This past weekend, New York City celebrated the 59th annual Puerto Rican Day Parade. If you are from around here or have been here to witness it, you probably know it’s a pretty big deal. Why? Well, Puerto Rico has the largest Latino community in the city; and the parade, which has proudly gone on since 1958, attracts celebrities and even politicians from the tri-state area.
It seems a perfect time to celebrate Puerto Rico, so what could be better than celebrating at a museum founded by Puerto Ricans? On Tuesday evening, El Museo del Barrio opened their much-anticipated Antonio Lopez exhibit appropriately titled Future Funk Fashion.
El Museo del Barrio was established in 1969 by the Boricua community of New York City. It was created because of concerns over the lack of cultural diversity and educational programs in Manhattan. This made El Museo the first Latin American Museum in the Nation.
The curators at “El Museo” wanted to introduce fashion into the collection. Something that has never been done before. They chose to honor Antonio Lopez; a Puerto Rican fashion illustrator and artist who explored race and sexuality in his fashion.

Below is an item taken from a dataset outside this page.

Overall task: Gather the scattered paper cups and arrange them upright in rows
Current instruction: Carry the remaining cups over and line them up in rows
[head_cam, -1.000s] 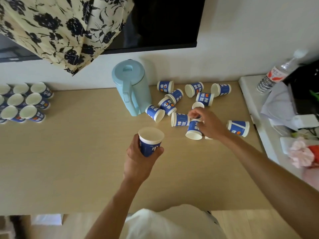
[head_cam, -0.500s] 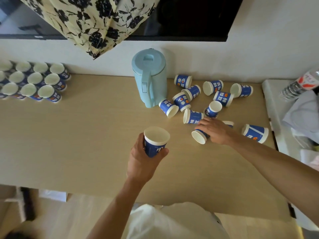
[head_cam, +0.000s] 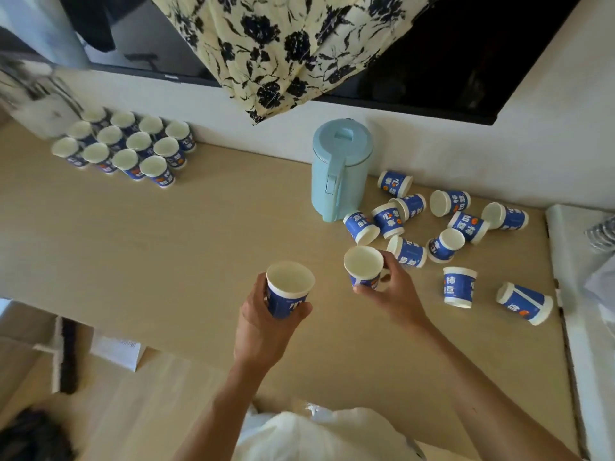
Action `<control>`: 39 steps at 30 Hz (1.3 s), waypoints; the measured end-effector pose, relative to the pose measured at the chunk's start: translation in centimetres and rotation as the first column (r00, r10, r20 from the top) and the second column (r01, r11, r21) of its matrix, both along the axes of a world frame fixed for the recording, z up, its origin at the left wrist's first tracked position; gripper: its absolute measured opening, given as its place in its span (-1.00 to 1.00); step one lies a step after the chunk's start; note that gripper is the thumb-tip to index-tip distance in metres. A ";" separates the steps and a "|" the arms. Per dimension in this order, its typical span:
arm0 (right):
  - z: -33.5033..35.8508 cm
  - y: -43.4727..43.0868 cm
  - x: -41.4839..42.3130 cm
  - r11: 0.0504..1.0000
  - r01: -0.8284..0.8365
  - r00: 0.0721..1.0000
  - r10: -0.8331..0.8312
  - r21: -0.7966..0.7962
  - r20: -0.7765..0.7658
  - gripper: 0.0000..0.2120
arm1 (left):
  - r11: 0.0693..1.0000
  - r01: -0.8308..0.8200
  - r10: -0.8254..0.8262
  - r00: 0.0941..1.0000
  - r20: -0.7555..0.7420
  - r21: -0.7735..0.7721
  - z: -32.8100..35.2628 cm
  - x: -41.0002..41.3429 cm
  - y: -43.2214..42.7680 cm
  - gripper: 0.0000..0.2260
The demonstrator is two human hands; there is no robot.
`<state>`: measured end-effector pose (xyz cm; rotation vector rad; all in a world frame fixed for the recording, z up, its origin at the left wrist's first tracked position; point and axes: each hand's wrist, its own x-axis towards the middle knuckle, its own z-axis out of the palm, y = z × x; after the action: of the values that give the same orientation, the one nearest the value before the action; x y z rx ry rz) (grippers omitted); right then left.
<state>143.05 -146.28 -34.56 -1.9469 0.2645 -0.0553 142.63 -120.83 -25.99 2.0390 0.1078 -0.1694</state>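
Note:
My left hand (head_cam: 263,322) grips a blue paper cup (head_cam: 289,289) upright above the middle of the wooden table (head_cam: 166,244). To its right, my right hand (head_cam: 394,287) holds a second blue cup (head_cam: 363,266), mouth up, just off the table. Several more blue cups (head_cam: 442,224) lie scattered on their sides at the right, one (head_cam: 458,287) standing upside down. At the far left, several cups (head_cam: 126,148) stand upright in rows against the wall.
A light blue jug (head_cam: 339,168) stands by the wall between the rows and the scattered cups. A floral cloth (head_cam: 286,48) hangs over a dark screen (head_cam: 449,54). A white surface (head_cam: 585,294) adjoins the table on the right.
My right hand has lifted a cup from the scattered pile and brought it left toward my left hand. The view has swung left, showing more of the rows.

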 end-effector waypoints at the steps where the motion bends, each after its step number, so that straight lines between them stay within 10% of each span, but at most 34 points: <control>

The AZ team arrived at the press preview to wander around the exhibition and take in Antonio’s futuristic work. We also took the liberty to talk to Amelia Malagamba-Ansotegui, one of the curators for the exhibit. Amelia discussed Antonio’s interest for the youth. She explained that the designer believed in the creativity of the young, and wanted to integrate that imaginative innocence in his creative process.
The exhibit is now on display at El Museo until November 26th. We suggest that you get yourself to the museum and take a look at some of the 400 works displayed in this punk-inspired fashion show.